What is being asked:
Please retype the records below exactly, from the first line through the line containing "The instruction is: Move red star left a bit", and leave out any pictures.

(Items from a dataset)
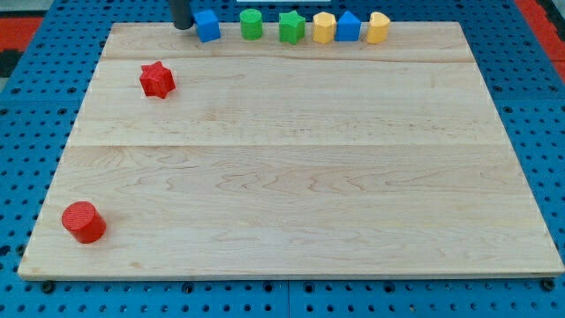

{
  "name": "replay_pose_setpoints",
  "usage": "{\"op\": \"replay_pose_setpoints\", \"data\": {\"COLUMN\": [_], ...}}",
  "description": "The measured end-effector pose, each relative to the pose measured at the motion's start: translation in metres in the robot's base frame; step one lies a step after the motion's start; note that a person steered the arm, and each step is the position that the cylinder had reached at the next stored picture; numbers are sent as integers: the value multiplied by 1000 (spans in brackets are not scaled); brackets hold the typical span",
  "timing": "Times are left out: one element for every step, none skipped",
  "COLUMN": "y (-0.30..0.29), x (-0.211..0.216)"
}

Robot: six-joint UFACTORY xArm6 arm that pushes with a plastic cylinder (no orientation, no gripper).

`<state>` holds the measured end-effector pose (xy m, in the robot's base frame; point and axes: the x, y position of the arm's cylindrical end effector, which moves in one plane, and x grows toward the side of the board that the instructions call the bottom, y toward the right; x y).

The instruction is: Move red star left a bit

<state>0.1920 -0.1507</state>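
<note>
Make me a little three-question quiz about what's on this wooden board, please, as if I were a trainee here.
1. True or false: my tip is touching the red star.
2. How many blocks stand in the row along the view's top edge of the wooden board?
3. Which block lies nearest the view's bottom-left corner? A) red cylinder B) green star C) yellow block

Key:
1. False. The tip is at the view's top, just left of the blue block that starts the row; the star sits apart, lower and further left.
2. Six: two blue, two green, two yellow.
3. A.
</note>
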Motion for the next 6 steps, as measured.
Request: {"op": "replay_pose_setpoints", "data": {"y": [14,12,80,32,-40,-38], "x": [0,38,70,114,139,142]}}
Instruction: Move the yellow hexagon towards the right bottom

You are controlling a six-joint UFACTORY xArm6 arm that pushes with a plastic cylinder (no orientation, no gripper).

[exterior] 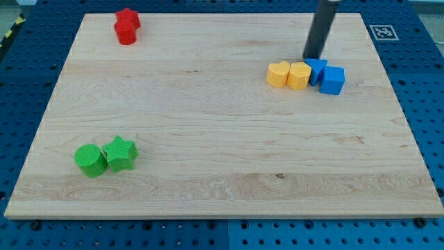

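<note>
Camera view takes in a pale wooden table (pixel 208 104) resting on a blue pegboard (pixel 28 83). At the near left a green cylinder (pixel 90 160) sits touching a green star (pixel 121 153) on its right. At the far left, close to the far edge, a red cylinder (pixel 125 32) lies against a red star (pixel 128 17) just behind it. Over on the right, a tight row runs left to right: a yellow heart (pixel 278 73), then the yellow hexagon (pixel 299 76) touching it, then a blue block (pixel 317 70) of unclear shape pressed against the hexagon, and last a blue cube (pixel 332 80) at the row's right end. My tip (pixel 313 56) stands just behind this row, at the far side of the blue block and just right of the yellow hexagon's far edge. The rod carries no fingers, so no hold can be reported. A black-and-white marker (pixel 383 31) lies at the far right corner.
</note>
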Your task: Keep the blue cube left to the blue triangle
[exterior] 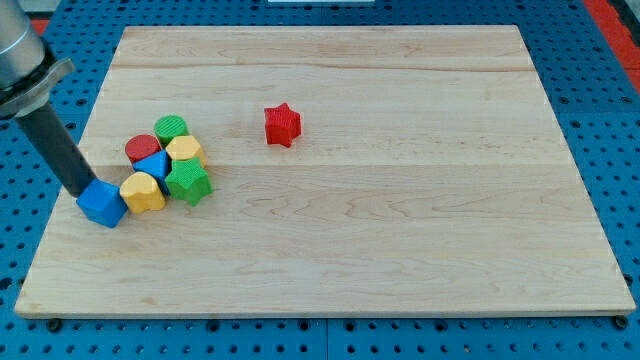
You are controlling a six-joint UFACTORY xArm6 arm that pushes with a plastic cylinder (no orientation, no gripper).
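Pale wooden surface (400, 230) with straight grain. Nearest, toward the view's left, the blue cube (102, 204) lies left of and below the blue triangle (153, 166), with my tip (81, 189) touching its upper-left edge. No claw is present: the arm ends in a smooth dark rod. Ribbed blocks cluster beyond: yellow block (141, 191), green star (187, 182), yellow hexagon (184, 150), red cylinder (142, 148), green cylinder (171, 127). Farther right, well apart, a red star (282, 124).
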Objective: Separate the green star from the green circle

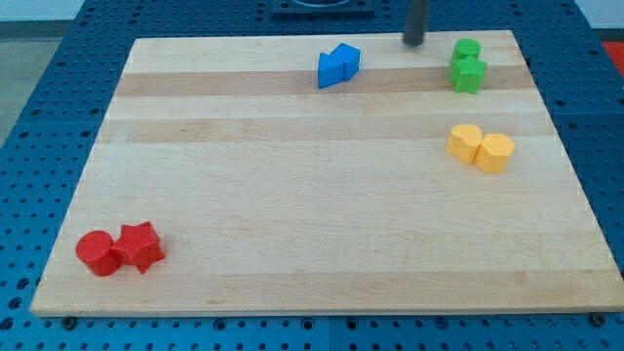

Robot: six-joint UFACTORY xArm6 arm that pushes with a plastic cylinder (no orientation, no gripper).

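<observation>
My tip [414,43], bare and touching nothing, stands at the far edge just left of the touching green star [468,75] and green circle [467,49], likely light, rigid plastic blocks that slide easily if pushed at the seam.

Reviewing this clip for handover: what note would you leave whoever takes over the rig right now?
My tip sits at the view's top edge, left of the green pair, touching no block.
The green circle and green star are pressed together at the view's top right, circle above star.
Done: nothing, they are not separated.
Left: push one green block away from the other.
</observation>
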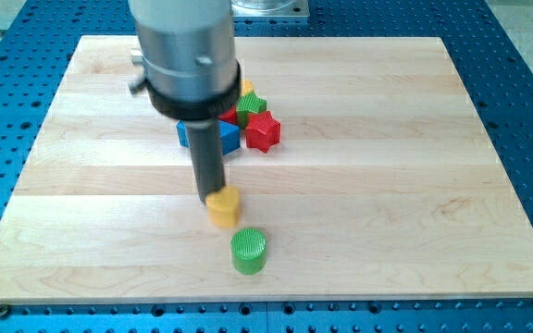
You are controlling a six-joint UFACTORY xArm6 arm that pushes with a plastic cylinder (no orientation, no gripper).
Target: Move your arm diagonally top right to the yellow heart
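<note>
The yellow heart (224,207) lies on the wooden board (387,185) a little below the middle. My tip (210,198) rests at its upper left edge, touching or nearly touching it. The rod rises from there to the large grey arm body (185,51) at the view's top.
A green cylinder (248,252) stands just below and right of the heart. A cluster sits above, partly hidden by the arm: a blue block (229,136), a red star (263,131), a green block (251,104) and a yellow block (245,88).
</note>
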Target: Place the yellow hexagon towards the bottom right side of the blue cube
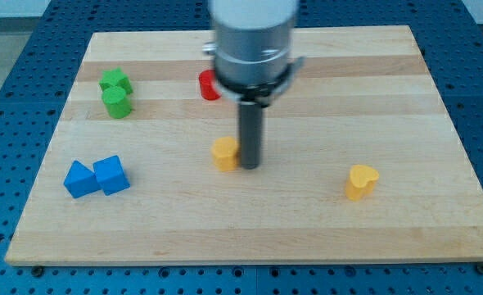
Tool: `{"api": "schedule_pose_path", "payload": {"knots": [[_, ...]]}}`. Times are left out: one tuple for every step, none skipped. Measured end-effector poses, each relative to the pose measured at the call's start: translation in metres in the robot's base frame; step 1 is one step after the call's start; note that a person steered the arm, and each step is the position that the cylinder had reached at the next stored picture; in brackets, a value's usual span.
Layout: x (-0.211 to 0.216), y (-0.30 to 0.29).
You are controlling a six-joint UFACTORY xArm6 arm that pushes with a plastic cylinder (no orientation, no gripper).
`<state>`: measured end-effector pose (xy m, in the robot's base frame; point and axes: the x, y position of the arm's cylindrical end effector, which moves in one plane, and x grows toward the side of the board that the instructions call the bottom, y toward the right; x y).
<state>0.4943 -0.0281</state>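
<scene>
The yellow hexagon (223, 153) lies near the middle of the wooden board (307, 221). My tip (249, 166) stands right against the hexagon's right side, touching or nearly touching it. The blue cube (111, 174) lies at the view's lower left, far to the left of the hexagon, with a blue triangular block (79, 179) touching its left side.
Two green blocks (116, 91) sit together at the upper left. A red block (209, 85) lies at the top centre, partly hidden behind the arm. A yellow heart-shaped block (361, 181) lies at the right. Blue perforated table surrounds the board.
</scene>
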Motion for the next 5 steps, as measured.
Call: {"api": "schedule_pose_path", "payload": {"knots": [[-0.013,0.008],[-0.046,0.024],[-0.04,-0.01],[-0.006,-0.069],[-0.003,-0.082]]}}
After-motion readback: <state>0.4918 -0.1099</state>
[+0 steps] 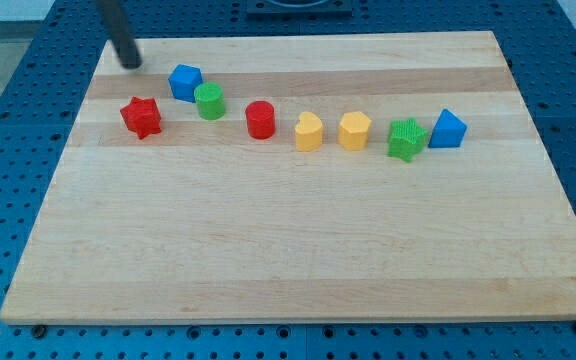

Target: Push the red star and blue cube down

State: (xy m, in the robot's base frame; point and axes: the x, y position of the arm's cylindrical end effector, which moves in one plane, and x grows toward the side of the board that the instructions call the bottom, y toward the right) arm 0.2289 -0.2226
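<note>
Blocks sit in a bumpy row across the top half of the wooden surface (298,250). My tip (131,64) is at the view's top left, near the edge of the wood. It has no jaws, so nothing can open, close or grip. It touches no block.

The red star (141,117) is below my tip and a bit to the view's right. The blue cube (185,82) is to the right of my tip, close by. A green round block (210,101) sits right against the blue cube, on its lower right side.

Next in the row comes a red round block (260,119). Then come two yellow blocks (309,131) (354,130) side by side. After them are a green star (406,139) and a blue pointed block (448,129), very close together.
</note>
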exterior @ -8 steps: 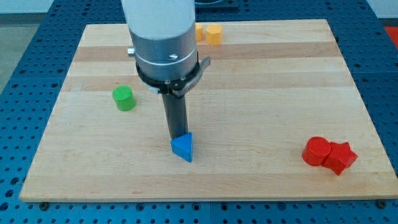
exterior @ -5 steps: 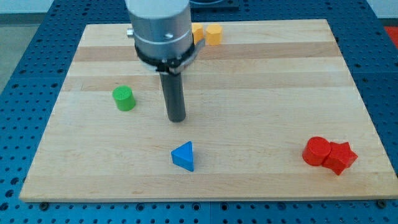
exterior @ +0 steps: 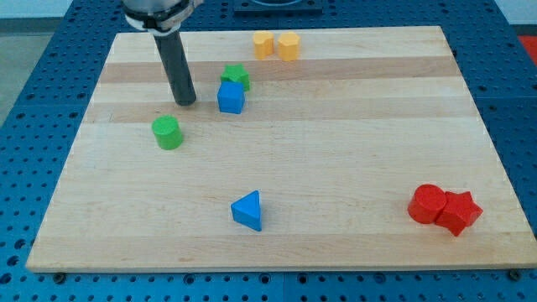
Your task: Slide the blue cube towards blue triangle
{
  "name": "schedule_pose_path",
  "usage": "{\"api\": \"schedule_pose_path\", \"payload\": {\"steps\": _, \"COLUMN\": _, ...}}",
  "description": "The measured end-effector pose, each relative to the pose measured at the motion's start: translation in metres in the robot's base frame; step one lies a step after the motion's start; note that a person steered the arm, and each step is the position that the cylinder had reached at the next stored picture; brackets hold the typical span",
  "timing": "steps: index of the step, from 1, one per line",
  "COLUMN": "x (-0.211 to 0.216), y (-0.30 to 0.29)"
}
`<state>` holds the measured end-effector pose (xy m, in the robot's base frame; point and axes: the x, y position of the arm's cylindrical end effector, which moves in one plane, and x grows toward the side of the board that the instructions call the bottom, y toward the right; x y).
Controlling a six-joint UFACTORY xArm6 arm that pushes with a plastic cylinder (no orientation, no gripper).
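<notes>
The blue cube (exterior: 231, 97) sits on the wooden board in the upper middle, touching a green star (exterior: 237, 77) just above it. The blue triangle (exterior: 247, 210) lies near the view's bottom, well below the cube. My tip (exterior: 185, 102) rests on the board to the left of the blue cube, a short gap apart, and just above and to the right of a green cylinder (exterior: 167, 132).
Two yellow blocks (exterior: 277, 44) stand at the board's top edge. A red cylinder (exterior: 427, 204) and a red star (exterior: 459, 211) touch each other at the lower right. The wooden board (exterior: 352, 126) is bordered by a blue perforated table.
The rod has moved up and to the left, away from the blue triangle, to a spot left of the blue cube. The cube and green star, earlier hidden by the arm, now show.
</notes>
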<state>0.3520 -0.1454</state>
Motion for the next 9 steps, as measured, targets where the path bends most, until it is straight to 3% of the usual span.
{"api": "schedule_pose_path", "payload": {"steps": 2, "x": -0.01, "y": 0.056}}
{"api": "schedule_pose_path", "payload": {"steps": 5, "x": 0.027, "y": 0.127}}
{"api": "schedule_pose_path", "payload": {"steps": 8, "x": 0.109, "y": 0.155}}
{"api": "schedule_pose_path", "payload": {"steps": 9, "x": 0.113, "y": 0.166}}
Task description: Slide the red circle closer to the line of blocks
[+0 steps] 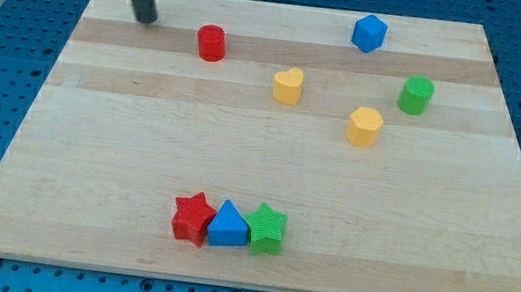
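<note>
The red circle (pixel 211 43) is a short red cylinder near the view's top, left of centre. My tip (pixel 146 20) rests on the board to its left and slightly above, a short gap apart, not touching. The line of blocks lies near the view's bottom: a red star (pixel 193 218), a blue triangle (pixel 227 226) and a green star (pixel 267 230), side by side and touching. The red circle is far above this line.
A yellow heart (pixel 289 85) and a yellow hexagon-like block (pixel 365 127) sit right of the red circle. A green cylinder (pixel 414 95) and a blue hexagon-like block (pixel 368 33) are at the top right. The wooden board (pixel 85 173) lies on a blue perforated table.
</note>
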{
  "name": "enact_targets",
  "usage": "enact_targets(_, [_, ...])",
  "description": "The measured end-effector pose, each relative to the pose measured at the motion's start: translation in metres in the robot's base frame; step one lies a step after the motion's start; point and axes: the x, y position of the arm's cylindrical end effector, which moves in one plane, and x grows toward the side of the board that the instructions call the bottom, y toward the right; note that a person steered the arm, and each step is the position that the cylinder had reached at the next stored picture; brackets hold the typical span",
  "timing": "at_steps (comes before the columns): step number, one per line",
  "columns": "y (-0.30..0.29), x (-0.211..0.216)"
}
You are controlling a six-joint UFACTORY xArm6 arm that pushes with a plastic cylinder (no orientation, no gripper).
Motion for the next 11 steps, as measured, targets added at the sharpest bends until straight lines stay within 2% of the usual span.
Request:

Exercise output:
{
  "name": "replay_pose_setpoints",
  "usage": "{\"op\": \"replay_pose_setpoints\", \"data\": {\"COLUMN\": [_], ...}}",
  "description": "The measured end-effector pose, each relative to the pose measured at the motion's start: translation in metres in the robot's base frame; step one lies a step after the motion's start; note that a person steered the arm, and each step is the position that the cylinder had reached at the next stored picture; numbers are sent as integers: the value multiplied by 1000 (spans in brackets are not scaled); brackets hold the typical span",
  "timing": "Times are left out: one element for every step, none skipped",
  "COLUMN": "y (-0.30..0.29), x (-0.211..0.216)"
}

Robot: six-joint UFACTORY xArm6 arm that pushes with a plastic cylinder (no orientation, no gripper).

`<state>` holds the measured end-effector pose (xy m, in the robot's base frame; point and axes: the x, y position of the arm's cylindrical end effector, which moves in one plane, and x grows toward the side of the board that the instructions call the bottom, y toward the right; x y).

The instruction is: Move red star left a bit

Nothing remains to be written for this exercise.